# Math Help - eigenvector, complex roots

1. ## eigenvector, complex roots

I am asked to solve the system:

dx/dt =
-2 -2
4 2

with the initial condition
x(0) =
-1
-1

I find the roots of the characteristic equation to be +/- 2i
and the associated eigenvector to be
1
2-2i

from euler's formula, i find that x(t) = [cos(2t)+isin(2t)](1 : 2-2i)
x(t) =
cos2t + isin2t
2cos2t-2icos2t+2isin2t+2sin2t

x(t) =
cos2t
2cos2t + 2sin2t

+
(i)
sin2t
-2cos2t+2sin2t

with the initial condition, i find c1 = -3 and c2 = -5/2.

Where am I wrong (submitted answer is not correct)
Thanks, let me know if anything needs more explanatioin.

2. Originally Posted by plopony
I am asked to solve the system:

dx/dt =
-2 -2
4 2

with the initial condition
x(0) =
-1
-1

I find the roots of the characteristic equation to be +/- 2i
and the associated eigenvector to be
1
2-2i

from euler's formula, i find that x(t) = [cos(2t)+isin(2t)](1 : 2-2i)
x(t) =
cos2t + isin2t
2cos2t-2icos2t+2isin2t+2sin2t

x(t) =
cos2t
2cos2t + 2sin2t

+
(i)
sin2t
-2cos2t+2sin2t

with the initial condition, i find c1 = -3 and c2 = -5/2.
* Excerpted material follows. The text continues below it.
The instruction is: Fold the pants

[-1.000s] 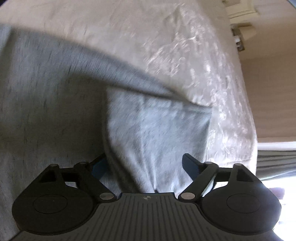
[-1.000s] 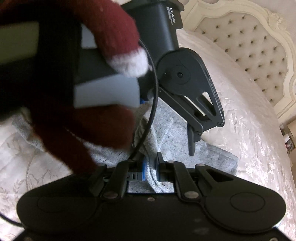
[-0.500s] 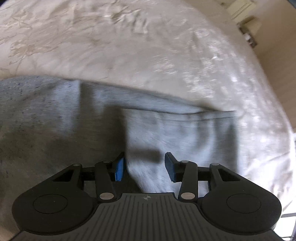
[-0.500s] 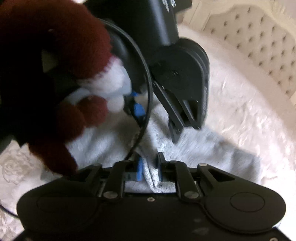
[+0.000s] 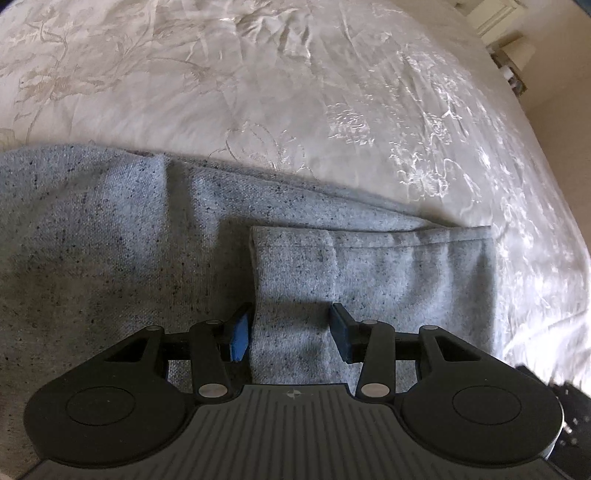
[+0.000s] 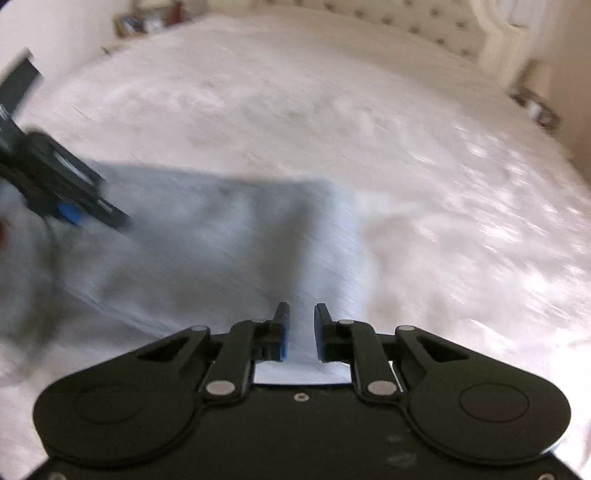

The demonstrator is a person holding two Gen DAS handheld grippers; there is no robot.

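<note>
Lying across a cream, flower-embroidered satin bedspread (image 5: 295,92) are the speckled grey knit pants (image 5: 110,258), one part folded over on top of the rest so that its hemmed edge runs level with the far edge of the layer below. No container shows in either view. Over that folded flap hangs the left gripper (image 5: 290,332), black with blue pads, its jaws partly open; the flap's side edge lies just inside the left-hand pad, and the pads do not press on the cloth. The right wrist view is heavily blurred. There the right gripper (image 6: 300,332) has its jaws only narrowly apart, with a pale strip of the grey cloth running between them; whether the pads actually pinch it cannot be told through the blur. The left gripper appears at that view's left edge, low over the pants. A tufted cream headboard (image 6: 424,29) stands at the far end of the bed.
</note>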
Where am I wrong (submitted answer is not correct)
Thanks, let me know if anything needs more explanatioin.
Firstly, the associated eigenvector is not
1
2i
It is
1
-1-i.

Now, letting your eigenvalue be $\omega=\alpha +\beta i$, and your eigenvector to be $w=z_1+z_2i$ , you have that
$
X(t)= c_1e^{\alpha t}(cos(\beta t)z_1-sin(\beta t)z_2) +c_2e^{\alpha t}(cos(\beta t)z_2+sin(\alpha t) z_1)$

Here Your $\alpha$ is zero, so he exponentials become one. Your $z_1 = 1,-1;z_2=0,-1$
Hence, substituting your values in you get
$x(t) = c_1 cos(2t)+c_2 sin(2t); y(t) =-c_1 cos(2t) +c_1sin(2t) -c_2cos(2t)-c_2sin(2t)$
Using x(0) =-1, y(0) =-1
$c_1=-1, c_2 =2$

Can you work through all the steps? I would write it in matrix form, but am unable to using latex, I don't know how. And am too busy to hunt down how. So I called the top line of the Matrix X(t) x(t) and the bottom line y(t). I have also skipped a fair amount of the calculations, but hopefully you will be able to work your way through yourself.

3. thanks for the reply, I appreciate it. I think since you point out i got the eigenvector wrong, i should be all set.